The country’s largest online marketplace in December lost an appeal against the tax department’s ruling that it reclassify its marketing expenditure and discounts as capital expenditure. Flipkart, Amazon India, and many other e-commerce marketplaces deduct marketing expenditure and discounts from revenue, inevitably resulting in losses that aren’t liable to be taxed.
 
“For Flipkart, the whole survival is on the marketplace, where they make commissions from sellers. If they make a commission of Rs 1 on a Rs 100 mug, they spend Rs 2 or Rs 3 to advertise that product and build their brand,” the tax official said.
 
The tax department contends that this is not a cost but capital expenditure that should be spread over 4-10 years, which could result in online marketplaces being deemed profitable and liable to pay 30% tax, ET reported on Monday. Flipkart is currently valued at about $11.6 billion, down from a peak of $15.2 billion in 2016 after a series of markdowns by mutual funds.
 
The company registered marketing expenses of Rs 1,086 crore and a loss of Rs 5,223 crore in the fiscal year 2015-16. An ET analysis of marketing costs and losses of leading internet companies in India shows that most of them have losses much higher than the costs incurred on marketing and discounting. This means that even if the expenses are not deducted from revenues, the companies will not be immediately profitable.
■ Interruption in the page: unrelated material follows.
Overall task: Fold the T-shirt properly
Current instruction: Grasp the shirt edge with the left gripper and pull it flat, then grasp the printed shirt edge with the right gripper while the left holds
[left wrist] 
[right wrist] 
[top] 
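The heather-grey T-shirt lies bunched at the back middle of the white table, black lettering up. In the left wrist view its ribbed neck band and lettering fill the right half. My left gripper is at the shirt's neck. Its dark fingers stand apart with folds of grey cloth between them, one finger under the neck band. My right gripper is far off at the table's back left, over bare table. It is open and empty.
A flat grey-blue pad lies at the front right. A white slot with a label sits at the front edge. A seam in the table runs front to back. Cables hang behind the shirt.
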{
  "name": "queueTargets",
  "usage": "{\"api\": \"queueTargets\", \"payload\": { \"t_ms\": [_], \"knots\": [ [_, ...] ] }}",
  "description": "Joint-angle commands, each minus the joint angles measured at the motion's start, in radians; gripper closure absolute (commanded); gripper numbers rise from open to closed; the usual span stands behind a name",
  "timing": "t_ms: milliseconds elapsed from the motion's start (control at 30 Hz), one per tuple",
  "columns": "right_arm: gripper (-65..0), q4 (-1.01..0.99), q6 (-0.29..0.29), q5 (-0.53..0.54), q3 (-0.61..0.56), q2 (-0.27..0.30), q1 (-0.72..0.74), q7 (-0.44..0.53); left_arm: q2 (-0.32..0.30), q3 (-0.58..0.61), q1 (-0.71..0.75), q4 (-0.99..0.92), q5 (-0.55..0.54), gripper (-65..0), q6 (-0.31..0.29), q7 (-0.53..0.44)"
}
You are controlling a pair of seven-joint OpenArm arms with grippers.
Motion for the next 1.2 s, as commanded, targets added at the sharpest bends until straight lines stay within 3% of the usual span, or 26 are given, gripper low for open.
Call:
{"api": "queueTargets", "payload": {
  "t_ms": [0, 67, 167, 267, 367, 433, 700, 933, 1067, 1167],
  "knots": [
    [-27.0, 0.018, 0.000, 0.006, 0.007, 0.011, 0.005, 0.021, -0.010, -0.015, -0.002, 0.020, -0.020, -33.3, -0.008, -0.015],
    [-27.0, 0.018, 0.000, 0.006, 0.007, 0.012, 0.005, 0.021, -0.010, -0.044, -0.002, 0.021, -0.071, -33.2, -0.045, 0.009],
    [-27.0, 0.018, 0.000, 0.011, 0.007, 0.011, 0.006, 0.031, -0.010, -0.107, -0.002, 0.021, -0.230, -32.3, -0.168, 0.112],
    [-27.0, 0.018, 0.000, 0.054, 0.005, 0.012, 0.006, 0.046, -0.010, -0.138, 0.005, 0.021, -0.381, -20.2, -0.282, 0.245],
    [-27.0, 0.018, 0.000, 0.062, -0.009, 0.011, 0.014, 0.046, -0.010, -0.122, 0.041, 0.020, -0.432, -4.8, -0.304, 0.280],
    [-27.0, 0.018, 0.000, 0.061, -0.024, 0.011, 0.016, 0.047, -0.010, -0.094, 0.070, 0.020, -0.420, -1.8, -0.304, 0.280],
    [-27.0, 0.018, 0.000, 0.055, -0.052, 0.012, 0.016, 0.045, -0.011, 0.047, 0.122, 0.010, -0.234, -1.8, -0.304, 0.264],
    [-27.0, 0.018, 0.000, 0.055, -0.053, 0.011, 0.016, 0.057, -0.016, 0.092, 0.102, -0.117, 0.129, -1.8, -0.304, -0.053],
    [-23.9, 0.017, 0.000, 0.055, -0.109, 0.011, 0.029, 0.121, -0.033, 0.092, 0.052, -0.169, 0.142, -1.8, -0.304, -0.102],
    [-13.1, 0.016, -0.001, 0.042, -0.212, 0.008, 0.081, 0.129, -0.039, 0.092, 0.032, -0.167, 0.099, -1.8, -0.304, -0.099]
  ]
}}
Only One97 Communications, the parent company of Paytm, had its marketing costs almost similar to that of its losses for fiscal 2016-17. Flipkart did not respond to queries on the matter. Other e-commerce entrepreneurs ET reached out to declined comment.
 
E-commerce industry members and tax experts have termed the tax department’s ruling as unconstitutional, stating that the law does not provide for marketing expenses to be considered as capital expenditure. “There is no precedent to this case,” said Vaibhav Parikh, a corporate lawyer at law firm Nishith Desai Associates. “If the I-T department is bringing a new provision, it will impact not only Flipkart but all retail companies. This may also impact investor interest.”
 
The software industry body Nasscom had raised this issue as part of its recommendation for the 2017-18 Union Budget, seeking for marketing costs to be classified as deductible expenses in the year in which they are incurred. The issue was not considered in the Budget.
 
“It is possible the income tax department is eyeing a portion of the billion+ dollars in funding that comes into this sector, but let’s not kill the golden goose before it grows up,” said Prasanto K Roy, vice president, Nasscom Internet Council.
 
The ruling could potentially affect e-commerce companies investing in marketing and customer acquisition via discounts, cashbacks, and other promotions, or via discounted logistics or services to their seller partners, Roy said.
 
Tax experts say the ruling is likely to fall through in a higher court. Flipkart is likely to challenge the order at the Income Tax Appellate Tribunal (ITAT), ET reported on Monday.
 
“The stand of the tax department to treat the discounts and marketing expenses as capital expenditure is not right from a business prudence and accounting perspective,” said TC Meenakshisundaram, MD, IDG Ventures India Advisors, an investor in Flipkart. “Such treatment can’t be done for every retail organisation that gives 70% off (as discounts).”